▶ [YOUR GOAL] Records follow. Print exactly the lines from the one that has "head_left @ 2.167" through the one that has "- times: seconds", inclusive, and omit the pictures.
── EXCERPTED DATA ──
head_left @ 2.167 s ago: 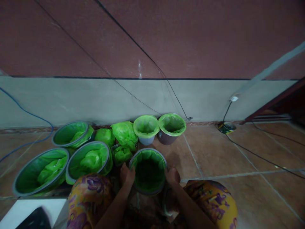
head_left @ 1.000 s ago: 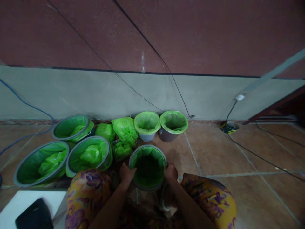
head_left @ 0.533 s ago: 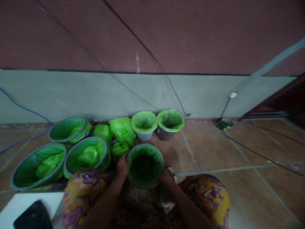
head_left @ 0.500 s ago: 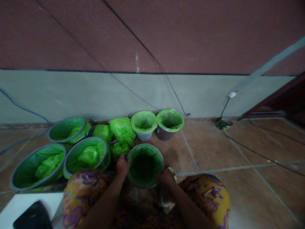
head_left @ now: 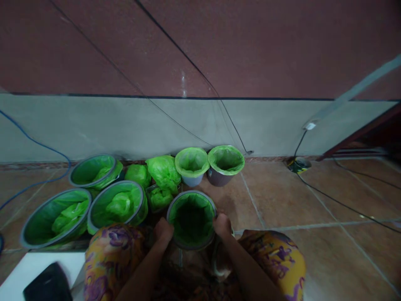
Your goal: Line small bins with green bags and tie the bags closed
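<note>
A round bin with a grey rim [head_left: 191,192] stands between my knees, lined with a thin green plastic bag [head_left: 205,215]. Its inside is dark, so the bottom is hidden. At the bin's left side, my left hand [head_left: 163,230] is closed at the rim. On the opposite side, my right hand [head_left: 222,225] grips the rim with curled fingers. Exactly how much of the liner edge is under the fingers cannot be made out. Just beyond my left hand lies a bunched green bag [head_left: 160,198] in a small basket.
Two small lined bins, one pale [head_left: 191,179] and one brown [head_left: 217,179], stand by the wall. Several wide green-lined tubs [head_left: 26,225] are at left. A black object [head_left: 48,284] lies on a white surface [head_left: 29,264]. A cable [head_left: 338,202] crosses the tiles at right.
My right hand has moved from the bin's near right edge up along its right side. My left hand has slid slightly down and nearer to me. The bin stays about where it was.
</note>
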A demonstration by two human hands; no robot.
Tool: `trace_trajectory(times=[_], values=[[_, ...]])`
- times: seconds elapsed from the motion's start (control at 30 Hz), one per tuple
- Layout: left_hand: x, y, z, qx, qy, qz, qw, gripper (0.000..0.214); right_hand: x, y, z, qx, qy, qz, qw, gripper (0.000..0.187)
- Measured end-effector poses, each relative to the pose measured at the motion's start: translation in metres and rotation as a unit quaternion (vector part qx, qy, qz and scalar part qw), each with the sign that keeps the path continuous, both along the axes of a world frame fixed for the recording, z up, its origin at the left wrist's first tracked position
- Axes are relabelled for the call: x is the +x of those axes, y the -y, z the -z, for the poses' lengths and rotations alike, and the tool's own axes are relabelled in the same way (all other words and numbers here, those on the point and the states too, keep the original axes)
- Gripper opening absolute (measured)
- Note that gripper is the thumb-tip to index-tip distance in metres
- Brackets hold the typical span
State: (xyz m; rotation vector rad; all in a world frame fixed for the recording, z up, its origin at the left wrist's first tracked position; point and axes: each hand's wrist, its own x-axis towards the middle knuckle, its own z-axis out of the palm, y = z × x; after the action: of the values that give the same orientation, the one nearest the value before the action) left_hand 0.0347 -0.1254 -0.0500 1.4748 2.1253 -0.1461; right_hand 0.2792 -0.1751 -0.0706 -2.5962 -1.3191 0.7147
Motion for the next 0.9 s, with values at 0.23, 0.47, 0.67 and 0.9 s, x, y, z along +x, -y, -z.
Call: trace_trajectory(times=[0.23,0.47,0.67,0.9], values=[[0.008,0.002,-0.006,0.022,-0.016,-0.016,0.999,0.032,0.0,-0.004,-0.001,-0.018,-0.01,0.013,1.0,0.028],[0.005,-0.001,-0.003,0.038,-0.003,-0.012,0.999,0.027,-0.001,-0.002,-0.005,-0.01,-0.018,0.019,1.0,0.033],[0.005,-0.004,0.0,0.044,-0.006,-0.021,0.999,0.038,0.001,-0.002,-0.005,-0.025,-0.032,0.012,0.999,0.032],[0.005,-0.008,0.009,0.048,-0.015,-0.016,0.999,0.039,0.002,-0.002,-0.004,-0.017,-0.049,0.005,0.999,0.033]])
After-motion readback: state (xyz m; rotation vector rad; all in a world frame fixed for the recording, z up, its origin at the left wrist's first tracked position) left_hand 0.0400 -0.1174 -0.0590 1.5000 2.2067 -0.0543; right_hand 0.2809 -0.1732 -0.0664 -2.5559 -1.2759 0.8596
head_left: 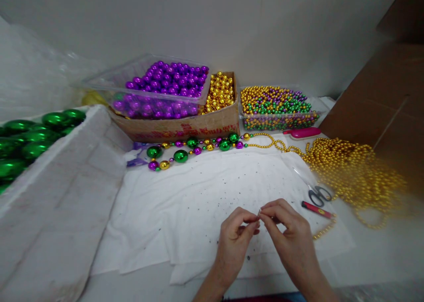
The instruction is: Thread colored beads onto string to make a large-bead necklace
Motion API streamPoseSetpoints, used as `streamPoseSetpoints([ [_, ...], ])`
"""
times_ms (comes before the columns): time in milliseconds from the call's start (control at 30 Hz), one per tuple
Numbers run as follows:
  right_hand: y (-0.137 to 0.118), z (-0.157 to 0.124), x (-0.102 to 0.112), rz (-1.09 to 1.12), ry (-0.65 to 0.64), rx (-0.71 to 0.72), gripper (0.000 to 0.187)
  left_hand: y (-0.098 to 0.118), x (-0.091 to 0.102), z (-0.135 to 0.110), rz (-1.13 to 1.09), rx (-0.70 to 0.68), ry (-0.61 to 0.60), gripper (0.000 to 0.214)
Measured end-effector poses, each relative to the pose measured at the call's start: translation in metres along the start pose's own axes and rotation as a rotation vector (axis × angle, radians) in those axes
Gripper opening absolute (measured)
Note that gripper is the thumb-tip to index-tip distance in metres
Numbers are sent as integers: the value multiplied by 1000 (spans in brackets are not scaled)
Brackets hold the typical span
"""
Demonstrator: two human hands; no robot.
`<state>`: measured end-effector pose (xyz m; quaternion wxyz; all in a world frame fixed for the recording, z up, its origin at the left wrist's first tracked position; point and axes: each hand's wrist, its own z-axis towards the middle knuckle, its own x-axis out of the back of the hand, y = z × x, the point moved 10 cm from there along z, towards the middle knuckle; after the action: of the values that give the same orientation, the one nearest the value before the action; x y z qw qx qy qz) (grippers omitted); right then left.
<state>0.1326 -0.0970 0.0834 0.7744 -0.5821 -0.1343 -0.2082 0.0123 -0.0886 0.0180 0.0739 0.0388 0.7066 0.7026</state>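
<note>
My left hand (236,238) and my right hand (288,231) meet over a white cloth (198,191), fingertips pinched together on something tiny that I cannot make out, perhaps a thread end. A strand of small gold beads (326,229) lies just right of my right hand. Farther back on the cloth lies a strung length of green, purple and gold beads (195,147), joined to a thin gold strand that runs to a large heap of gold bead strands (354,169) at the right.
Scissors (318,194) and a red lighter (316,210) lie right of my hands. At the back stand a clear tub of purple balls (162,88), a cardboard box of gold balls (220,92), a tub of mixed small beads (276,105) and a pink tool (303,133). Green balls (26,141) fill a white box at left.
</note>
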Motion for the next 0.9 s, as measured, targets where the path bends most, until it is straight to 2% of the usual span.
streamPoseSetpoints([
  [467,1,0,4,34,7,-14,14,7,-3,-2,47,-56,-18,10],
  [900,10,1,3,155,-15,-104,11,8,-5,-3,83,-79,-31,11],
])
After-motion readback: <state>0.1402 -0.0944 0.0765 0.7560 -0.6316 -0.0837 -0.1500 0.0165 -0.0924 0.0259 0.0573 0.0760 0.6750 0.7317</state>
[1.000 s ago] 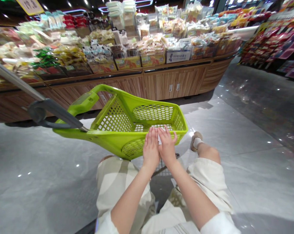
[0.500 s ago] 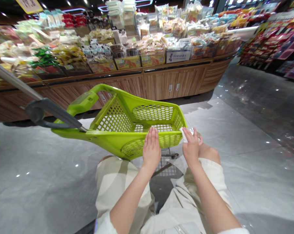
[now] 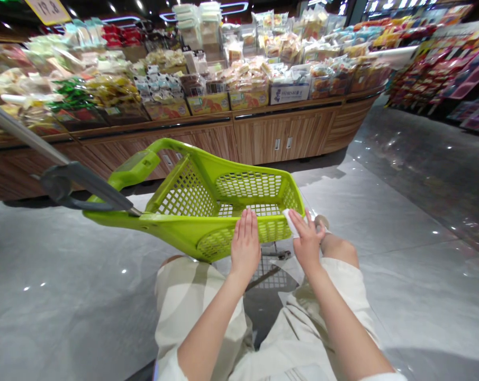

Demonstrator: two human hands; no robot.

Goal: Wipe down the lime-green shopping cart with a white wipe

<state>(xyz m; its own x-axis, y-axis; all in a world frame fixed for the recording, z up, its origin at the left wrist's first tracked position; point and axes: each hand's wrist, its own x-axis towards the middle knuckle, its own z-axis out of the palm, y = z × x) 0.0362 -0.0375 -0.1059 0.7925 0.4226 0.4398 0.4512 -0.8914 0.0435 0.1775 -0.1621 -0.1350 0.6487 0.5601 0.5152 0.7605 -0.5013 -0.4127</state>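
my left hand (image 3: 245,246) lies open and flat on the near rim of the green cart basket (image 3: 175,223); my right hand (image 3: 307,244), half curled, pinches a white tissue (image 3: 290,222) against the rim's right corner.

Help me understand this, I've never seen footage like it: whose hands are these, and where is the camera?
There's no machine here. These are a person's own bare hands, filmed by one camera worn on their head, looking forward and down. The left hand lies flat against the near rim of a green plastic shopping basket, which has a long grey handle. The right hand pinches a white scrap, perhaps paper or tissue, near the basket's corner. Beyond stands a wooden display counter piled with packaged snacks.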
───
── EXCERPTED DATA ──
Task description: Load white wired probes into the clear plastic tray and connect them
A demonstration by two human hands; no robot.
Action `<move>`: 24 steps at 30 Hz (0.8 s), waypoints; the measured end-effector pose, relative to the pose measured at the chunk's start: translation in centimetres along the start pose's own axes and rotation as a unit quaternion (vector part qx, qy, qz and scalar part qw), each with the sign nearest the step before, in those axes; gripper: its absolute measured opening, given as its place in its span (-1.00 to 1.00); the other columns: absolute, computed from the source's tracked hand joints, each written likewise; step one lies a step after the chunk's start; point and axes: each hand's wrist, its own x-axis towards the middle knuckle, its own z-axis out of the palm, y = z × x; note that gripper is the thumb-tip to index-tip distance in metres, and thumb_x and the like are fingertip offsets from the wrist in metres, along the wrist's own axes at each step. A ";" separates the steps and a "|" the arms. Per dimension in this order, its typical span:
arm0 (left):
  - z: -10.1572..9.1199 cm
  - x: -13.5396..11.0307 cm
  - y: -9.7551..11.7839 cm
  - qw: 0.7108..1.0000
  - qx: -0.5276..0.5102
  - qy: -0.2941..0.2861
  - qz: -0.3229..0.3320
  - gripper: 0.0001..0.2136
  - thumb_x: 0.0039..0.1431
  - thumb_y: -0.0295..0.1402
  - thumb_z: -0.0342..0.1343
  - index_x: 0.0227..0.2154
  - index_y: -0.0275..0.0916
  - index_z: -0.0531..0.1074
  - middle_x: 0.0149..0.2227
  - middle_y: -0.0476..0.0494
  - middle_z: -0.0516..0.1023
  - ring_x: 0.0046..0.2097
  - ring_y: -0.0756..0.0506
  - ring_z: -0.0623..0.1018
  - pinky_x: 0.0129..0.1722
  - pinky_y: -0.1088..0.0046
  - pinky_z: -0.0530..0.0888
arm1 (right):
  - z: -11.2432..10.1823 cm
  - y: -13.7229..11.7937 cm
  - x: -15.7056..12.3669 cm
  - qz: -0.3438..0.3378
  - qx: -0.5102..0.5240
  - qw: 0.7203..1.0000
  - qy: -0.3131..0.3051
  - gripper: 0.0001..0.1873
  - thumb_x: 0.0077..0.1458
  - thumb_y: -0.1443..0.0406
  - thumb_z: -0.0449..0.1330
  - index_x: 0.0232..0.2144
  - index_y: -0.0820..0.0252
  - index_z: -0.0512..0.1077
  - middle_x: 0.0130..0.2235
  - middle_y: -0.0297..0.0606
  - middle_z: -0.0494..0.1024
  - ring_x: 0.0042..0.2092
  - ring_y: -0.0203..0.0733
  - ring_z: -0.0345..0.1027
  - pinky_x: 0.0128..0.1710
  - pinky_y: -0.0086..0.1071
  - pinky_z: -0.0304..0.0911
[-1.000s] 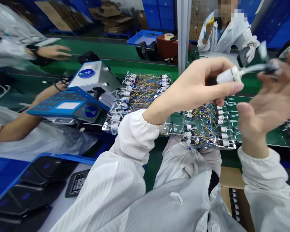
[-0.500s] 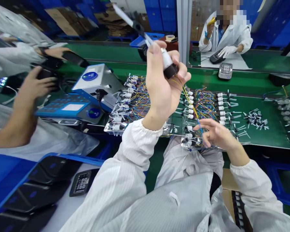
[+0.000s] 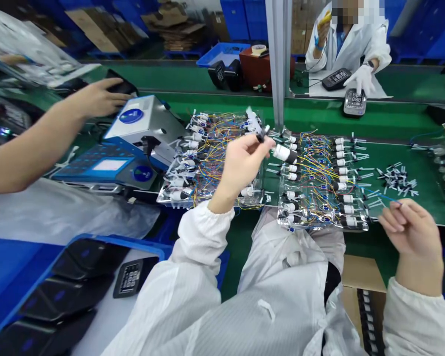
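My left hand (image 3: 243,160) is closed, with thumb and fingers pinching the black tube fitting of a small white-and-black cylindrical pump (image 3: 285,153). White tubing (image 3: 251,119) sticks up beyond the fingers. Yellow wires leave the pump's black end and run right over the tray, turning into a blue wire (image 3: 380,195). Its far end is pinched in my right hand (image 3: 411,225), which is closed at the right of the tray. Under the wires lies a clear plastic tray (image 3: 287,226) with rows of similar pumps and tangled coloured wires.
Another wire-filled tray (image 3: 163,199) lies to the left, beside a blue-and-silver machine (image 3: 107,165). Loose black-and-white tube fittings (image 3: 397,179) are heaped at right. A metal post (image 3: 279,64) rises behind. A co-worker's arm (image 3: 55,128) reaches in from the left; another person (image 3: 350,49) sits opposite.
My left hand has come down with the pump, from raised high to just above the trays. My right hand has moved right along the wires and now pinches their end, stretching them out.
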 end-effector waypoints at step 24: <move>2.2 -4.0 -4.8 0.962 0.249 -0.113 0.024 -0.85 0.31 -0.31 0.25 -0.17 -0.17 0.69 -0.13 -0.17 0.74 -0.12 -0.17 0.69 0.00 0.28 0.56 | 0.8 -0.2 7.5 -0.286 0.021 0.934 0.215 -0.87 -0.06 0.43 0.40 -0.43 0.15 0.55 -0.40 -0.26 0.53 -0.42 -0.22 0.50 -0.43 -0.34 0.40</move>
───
▶ [SOLUTION TO THE EXERCISE]
head_left @ 2.167 s ago: 
head_left @ 1.000 s ago: 
head_left @ 0.533 s ago: 
head_left @ 0.500 s ago: 
head_left @ now: 
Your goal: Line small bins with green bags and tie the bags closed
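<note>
A round bin with a grey rim [head_left: 191,192] stands between my knees, lined with a thin green plastic bag [head_left: 205,215]. Its inside is dark, so the bottom is hidden. At the bin's left side, my left hand [head_left: 163,230] is closed at the rim. On the opposite side, my right hand [head_left: 222,225] grips the rim with curled fingers. Exactly how much of the liner edge is under the fingers cannot be made out. Just beyond my left hand lies a bunched green bag [head_left: 160,198] in a small basket.
Two small lined bins, one pale [head_left: 191,179] and one brown [head_left: 217,179], stand by the wall. Several wide green-lined tubs [head_left: 26,225] are at left. A black object [head_left: 48,284] lies on a white surface [head_left: 29,264]. A cable [head_left: 338,202] crosses the tiles at right.
My right hand has moved from the bin's near right edge up along its right side. My left hand has slid slightly down and nearer to me. The bin stays about where it was.
</note>
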A demonstration by two human hands; no robot.
Tool: `trace_trajectory(times=[_], values=[[_, ...]])`
- times: seconds elapsed from the motion's start (control at 30 Hz), one per tuple

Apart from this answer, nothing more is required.